Notes found near the wreckage of the train led law enforcement authorities to believe domestic terrorism is involved, Maricopa County Sheriff Joe Arpaio said.
Amtrak officials said they knew nothing of any notes but law enforcement sources involved in the investigation told CNN there were two notes, one on each side of the tracks. Both were signed "Sons of the Gestapo," the sources said. They said one of the notes mentioned the April 1993 federal siege near Waco, Texas, that ended in a fire in which more than 80 members of the Branch Davidian sect died, as well as the shootout in Ruby Ridge in which FBI agents shot and killed the wife and a son of illegal gun maker Randy Weaver in August 1992.

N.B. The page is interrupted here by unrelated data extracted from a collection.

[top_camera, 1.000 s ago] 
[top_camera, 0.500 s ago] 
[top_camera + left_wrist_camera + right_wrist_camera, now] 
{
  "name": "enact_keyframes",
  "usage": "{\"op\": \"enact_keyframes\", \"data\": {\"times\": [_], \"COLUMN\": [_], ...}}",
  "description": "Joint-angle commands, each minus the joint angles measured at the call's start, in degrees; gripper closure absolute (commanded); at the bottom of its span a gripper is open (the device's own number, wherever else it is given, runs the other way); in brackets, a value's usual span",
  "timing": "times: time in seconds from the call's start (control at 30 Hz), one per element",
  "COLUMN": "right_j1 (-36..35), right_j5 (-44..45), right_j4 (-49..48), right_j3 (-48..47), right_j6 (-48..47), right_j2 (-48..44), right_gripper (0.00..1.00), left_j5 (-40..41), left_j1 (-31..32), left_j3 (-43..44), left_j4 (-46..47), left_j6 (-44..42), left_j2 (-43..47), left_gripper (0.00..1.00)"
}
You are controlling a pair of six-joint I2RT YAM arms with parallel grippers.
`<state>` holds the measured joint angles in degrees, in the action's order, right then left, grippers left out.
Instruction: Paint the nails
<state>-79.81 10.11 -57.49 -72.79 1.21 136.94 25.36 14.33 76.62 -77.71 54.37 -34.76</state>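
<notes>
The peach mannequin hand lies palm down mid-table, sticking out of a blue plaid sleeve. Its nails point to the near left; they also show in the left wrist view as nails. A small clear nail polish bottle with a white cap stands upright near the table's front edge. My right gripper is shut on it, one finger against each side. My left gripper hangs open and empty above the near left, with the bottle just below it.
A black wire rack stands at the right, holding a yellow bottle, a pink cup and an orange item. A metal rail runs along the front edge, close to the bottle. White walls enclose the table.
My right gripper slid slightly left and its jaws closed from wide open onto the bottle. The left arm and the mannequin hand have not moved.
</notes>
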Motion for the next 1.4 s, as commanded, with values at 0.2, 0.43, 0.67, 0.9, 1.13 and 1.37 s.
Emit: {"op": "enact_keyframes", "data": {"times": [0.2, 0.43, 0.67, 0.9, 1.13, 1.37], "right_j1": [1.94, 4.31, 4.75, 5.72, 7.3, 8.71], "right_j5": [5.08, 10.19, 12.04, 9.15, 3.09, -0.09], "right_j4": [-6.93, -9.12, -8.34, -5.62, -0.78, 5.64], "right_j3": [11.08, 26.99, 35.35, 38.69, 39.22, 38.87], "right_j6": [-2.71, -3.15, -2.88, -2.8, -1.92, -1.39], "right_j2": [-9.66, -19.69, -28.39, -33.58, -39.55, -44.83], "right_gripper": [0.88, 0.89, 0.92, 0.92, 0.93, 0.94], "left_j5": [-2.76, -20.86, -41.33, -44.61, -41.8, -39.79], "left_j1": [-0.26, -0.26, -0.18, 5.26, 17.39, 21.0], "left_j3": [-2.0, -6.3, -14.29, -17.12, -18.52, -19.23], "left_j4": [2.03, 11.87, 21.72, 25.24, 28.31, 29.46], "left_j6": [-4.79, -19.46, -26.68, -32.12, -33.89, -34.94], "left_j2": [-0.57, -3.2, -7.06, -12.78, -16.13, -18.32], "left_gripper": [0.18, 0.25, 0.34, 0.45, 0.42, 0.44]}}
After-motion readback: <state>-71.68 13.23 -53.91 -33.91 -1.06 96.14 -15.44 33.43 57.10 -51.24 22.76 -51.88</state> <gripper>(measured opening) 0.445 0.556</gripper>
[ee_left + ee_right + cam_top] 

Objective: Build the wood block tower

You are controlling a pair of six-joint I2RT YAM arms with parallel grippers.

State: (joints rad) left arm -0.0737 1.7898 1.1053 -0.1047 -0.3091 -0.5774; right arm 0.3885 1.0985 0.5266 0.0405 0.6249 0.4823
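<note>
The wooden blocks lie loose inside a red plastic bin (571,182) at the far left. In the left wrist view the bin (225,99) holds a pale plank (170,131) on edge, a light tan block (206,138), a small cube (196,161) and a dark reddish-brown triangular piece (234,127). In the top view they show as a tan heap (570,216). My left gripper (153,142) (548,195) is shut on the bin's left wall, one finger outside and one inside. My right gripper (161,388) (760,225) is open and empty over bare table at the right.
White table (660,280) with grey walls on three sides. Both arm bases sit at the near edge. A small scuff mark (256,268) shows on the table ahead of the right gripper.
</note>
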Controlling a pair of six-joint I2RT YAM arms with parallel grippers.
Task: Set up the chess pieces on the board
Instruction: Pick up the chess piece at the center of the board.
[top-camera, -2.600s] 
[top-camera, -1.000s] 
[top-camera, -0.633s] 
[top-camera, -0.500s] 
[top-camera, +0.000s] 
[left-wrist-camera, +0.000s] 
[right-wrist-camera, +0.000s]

The notes were addressed to the Department of Alcohol, Tobacco and Firearms (ATF), the FBI, state police and the sheriff's office, the sources said. The ATF was the agency involved in the Weaver arrest and the initial Waco raid that led to the long siege and final FBI assault.
Klanwatch, an organization that tracks hate groups as part of the Southern Poverty Law Center in Montgomery, Alabama, has never heard of "Sons of Gestapo," said Joe Roy, Klanwatch director. He said it could be some kind of local group, or "this could be Fred the farmer who's mad at Amtrak for cutting across his land. ... It very well could be some disgruntled individual who's trying to blame it on the militias."
At the White House, President Clinton said Tuesday he is "profoundly outraged" by the sabotage. He said he is determined to keep the American people safe and promised the government will find those responsible and punish them "regardless of their motive."
Downs said sabotage was indicated by the removal of a rail joint bar supporting a section of the track leading to the trestle over the 30-foot ravine. The movement of the rail should have triggered an alarm, but the saboteur wired the track in a such a way that the signal remained green and the crew had no warning of any problem ahead, the Amtrak president said.
At FBI headquarters in Washington, spokesman Paul Bresson told CNN it was "too early to tell what caused this." Asked if it could be domestic terrorism, Bresson said, "We wouldn't rule it out, but it's too early to say. We're still in the process of gathering information."
The train derailed about 1:30 a.m. about 60 miles southwest of Phoenix. Officials estimated it was traveling about 50 mph when it hit the loosened rail.
The Sunset Limited normally travels between Miami, Florida, and Los Angeles but because of Hurricane Opal this particular run left from New Orleans on Saturday. Passengers who had planned to board east of New Orleans were bused there instead.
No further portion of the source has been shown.